Тот встретил, его любезно, осведомился о здоровье, а когда Григорий объяснил, зачем пришел, редактор, молодой, круглолицый, сдвинул брови, поскучнел и затеял длинную беседу о нетипичных ситуациях и необходимости тщательной проверки критических сигналов трудящихся, на что редакция, увы, не всегда располагает временем.

Так Григорий и поверил во всю эту трепотню, рассчитанную на детсадовский возраст. Нетипичные ситуации могут стать типичнейшими, если сразу же не ударить тревогу. И потом, что за ответ: нет времени. Как это нет? На всякие «ура! ура!» время находится, а вот в глубинку влезть — ах, заняты?! Уж он так не оставит, ему тоже известны законы советской печати. За подобный подход кое-кто дотла сгорал. Пусть редактор не считает, будто он недосягаем для простого нормировщика. Слава богу, перед истиной все равны.

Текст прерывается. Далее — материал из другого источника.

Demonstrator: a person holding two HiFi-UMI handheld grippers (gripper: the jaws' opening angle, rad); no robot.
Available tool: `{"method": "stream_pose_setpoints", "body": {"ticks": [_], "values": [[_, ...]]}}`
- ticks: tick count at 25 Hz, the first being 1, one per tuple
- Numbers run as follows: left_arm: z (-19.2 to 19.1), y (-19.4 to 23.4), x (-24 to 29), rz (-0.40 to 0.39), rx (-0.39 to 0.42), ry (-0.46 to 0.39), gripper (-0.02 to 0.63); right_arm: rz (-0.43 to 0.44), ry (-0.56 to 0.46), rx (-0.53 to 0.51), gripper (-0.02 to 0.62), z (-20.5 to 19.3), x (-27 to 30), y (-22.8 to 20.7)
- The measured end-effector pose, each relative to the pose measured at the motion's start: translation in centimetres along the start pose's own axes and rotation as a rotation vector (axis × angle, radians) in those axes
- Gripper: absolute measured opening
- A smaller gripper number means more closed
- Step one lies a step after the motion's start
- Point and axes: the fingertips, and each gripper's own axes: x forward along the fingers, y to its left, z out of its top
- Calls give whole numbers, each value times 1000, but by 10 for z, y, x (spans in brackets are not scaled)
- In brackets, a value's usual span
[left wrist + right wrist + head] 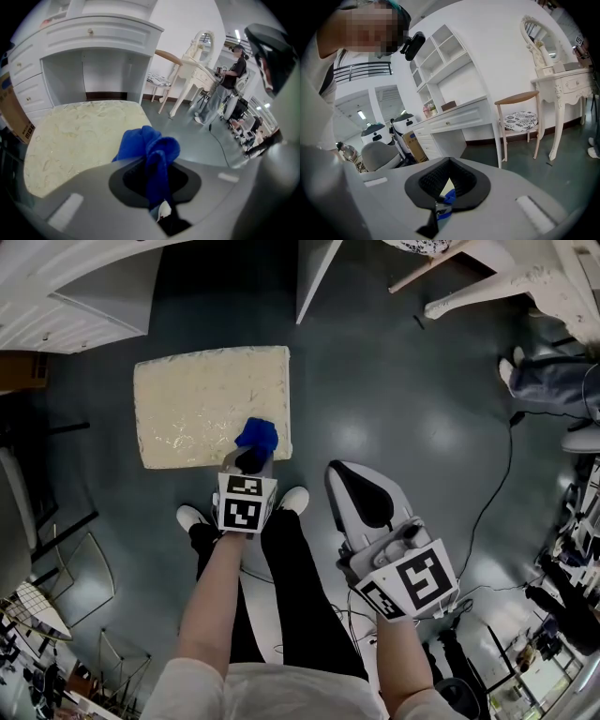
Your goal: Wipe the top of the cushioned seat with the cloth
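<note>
The cream cushioned seat (206, 399) lies on the dark floor ahead of me. A bunched blue cloth (257, 434) rests over its near right corner. My left gripper (249, 461) is shut on that cloth. In the left gripper view the cloth (149, 145) sticks out from between the jaws of the left gripper (151, 176), with the seat (75, 136) spreading out beyond it. My right gripper (360, 495) hangs over bare floor to the right of the seat, shut with nothing in it. In its own view the right gripper (447, 182) points across the room.
A white desk (93, 51) with drawers stands just behind the seat. A white dressing table (562, 84) and a wooden chair (520, 117) are at the right. A person (232, 75) stands by it. A black cable (497, 493) runs over the floor. Wire racks (56, 587) sit at my left.
</note>
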Motion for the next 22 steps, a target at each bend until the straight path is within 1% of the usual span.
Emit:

Ему, кажется, удалось не только расшевелить, но и напугать редактора. Побледнел, губы прыгают. Скуку с лица, словно дым ветром, согнало. Не привык, видать, к жесткому разговору. Открою, лепечет, редакционную тайну, хотя это у нас не принято. Открывай, милостиво разрешил Григорий, ему-то что.

И опять его ткнули носом в Ануфриева! Оказывается, получив заметку, редактор позвонил начальнику цеха и попросил уточнить факты. Ануфриев сказал, что все тут покрыто мраком, что писанину Панкратова лучше выбросить в корзину, иначе в цехе может возникнуть нежелательная реакция. Если же Панкратов обратится снова, нужно найти какую-нибудь отговорку, но на него не ссылаться.

— Вот и все, — выдохнул облегченно редактор.

— Зачем же сослались на Ануфриева?

— Но вы же потребовали конкретного ответа!

— Допустим… Могли бы сказать, что занимались проверкой, и факты не подтвердились.

— Но ведь это была бы ложь! — Пушистые брови редактора негодующе взметнулись вверх.

— А врать со слов Ануфриева что, чище? Или чужая ложь к вам не пристает? — тихо спросил Григорий. — Славно живете. Малина, да и только… Вы о Томасе Карне слышали?